Associations of serum sclerostin levels with body composition, pulmonary function, and exacerbations in COPD patients.

Autor: Amado CA; Department of Pulmonology, Hospital Universitario Marqués de Valdecilla. Santander, Spain; University of Cantabria. Santander, Spain; IDIVAL (Instituto de Investigación Biomédica de Cantabria). Santander, Spain. Electronic address: carlosantonio.amado@scsalud.es., García-Unzueta M; University of Cantabria. Santander, Spain; Department of Biochemistry, Hospital Universitario Marqués de Valdecilla. Santander, Spain., Agüero J; Department of Pulmonology, Hospital Universitario Marqués de Valdecilla. Santander, Spain., Martín-Audera P; Department of Biochemistry, Hospital Universitario Marqués de Valdecilla. Santander, Spain., Fueyo P; University of Cantabria. Santander, Spain., Lavín BA; Department of Biochemistry, Hospital Universitario Marqués de Valdecilla. Santander, Spain., Guerra AR; Department of Biochemistry, Hospital Universitario Marqués de Valdecilla. Santander, Spain., Muñoz P; Servicio Cántabro de Salud. Santander, Spain., Tello S; Department of Pulmonology, Hospital Universitario Marqués de Valdecilla. Santander, Spain., Berja A; Department of Biochemistry, Hospital Universitario Marqués de Valdecilla. Santander, Spain., Casanova C; Servicio de Neumología-Unidad de Investigación, Hospital Universitario La Candelaria, Universidad de La Laguna, Tenerife, Spain.
Jazyk: angličtina
Zdroj: Pulmonology [Pulmonology] 2024 Nov-Dec; Vol. 30 (6), pp. 512-521. Date of Electronic Publication: 2022 Aug 11.

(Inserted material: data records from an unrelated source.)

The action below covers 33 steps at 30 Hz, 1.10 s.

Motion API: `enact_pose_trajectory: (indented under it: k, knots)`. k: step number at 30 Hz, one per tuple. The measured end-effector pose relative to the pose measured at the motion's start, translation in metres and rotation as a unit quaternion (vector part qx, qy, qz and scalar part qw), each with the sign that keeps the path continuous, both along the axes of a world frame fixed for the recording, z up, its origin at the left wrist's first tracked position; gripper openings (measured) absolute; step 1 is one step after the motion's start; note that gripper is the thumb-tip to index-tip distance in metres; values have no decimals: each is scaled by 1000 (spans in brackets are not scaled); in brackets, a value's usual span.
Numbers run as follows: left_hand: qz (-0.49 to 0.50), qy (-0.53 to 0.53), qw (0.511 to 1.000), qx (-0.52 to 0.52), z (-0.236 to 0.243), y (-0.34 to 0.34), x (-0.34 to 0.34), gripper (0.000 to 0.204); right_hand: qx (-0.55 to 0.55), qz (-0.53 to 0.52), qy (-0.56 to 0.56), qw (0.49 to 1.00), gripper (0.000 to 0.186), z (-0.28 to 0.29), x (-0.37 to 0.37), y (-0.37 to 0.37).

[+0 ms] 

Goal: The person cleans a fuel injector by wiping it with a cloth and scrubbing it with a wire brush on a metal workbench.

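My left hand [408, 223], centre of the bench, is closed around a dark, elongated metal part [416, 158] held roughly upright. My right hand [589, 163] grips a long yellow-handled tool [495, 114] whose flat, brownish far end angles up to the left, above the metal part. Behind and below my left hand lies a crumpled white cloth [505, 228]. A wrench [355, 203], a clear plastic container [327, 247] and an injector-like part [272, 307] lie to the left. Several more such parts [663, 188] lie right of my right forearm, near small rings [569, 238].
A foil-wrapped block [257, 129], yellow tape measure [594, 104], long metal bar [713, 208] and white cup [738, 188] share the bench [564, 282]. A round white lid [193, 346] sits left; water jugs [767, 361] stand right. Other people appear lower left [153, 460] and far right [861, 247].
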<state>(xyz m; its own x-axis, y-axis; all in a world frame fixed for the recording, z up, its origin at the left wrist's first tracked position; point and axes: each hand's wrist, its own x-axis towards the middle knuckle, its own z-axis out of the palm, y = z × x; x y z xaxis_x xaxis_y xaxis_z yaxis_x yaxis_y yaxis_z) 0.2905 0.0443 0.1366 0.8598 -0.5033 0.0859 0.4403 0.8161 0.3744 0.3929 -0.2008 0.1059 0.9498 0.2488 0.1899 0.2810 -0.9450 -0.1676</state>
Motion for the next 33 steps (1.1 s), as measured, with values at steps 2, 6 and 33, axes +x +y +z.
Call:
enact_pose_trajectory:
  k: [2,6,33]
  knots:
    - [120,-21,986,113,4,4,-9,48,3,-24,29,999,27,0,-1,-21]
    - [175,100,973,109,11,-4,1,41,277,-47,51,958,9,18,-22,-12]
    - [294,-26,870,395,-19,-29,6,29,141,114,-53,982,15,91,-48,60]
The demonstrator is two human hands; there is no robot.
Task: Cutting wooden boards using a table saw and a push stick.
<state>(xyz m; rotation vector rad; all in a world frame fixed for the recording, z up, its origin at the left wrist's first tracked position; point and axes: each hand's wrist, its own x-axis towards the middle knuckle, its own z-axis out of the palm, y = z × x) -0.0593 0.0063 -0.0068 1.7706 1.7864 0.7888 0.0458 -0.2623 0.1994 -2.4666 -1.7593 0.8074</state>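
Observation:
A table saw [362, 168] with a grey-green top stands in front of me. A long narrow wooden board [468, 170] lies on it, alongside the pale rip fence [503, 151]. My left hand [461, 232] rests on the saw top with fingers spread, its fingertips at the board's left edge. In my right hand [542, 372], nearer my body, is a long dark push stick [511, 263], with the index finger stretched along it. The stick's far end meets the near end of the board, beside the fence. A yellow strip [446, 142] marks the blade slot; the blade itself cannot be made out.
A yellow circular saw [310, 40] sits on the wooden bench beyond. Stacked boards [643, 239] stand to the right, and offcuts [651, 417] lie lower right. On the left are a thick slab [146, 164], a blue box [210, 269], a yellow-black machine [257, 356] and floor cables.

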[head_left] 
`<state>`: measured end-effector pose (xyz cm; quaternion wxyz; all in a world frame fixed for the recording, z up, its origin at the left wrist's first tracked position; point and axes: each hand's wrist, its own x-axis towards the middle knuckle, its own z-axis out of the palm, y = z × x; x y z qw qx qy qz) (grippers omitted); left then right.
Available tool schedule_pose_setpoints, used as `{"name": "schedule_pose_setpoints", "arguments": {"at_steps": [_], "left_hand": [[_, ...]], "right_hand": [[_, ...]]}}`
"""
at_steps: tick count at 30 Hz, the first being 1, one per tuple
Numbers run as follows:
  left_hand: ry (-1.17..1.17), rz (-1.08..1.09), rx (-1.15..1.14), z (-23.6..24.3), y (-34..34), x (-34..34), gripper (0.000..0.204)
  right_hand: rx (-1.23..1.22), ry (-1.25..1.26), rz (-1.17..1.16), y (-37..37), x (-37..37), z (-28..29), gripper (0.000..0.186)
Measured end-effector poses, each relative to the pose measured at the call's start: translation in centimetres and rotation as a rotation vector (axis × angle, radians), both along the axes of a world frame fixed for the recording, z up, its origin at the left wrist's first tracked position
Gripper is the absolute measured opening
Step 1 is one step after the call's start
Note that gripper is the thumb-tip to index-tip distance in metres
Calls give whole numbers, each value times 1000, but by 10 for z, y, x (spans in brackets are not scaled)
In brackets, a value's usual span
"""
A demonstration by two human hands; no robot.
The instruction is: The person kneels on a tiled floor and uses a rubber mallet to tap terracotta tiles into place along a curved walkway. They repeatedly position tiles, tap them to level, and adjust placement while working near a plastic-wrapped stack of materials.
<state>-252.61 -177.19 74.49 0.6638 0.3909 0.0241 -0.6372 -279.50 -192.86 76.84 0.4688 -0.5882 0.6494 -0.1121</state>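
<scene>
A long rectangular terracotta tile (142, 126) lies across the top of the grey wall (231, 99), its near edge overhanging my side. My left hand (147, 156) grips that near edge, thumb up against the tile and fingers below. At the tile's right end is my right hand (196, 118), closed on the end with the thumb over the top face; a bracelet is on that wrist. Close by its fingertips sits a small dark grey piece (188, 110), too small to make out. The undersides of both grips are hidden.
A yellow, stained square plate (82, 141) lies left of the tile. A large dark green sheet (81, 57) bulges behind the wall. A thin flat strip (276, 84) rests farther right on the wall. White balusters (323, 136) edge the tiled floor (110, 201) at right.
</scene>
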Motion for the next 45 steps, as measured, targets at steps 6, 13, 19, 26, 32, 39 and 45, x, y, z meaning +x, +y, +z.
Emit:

DOI: 10.1016/j.pulmoe.2022.06.003
Abstrakt: Background: In COPD, the bronchial epithelium shows a pathologically activated Wnt pathway. Sclerostin (SOST) is a secreted glycoprotein that is associated with bone metabolism and blocks the Wnt pathway. We hypothesized that low sclerostin levels might be associated with lung function and COPD exacerbations in patients.
Methods: We studied 139 outpatients with stable COPD and normal kidney function. We assessed the serum levels of SOST and bone metabolism parameters, body composition, clinical characteristics and lung function at baseline. We followed the patients prospectively for 12 months after enrolment. Moderate exacerbations and hospital admissions were recorded during follow-up.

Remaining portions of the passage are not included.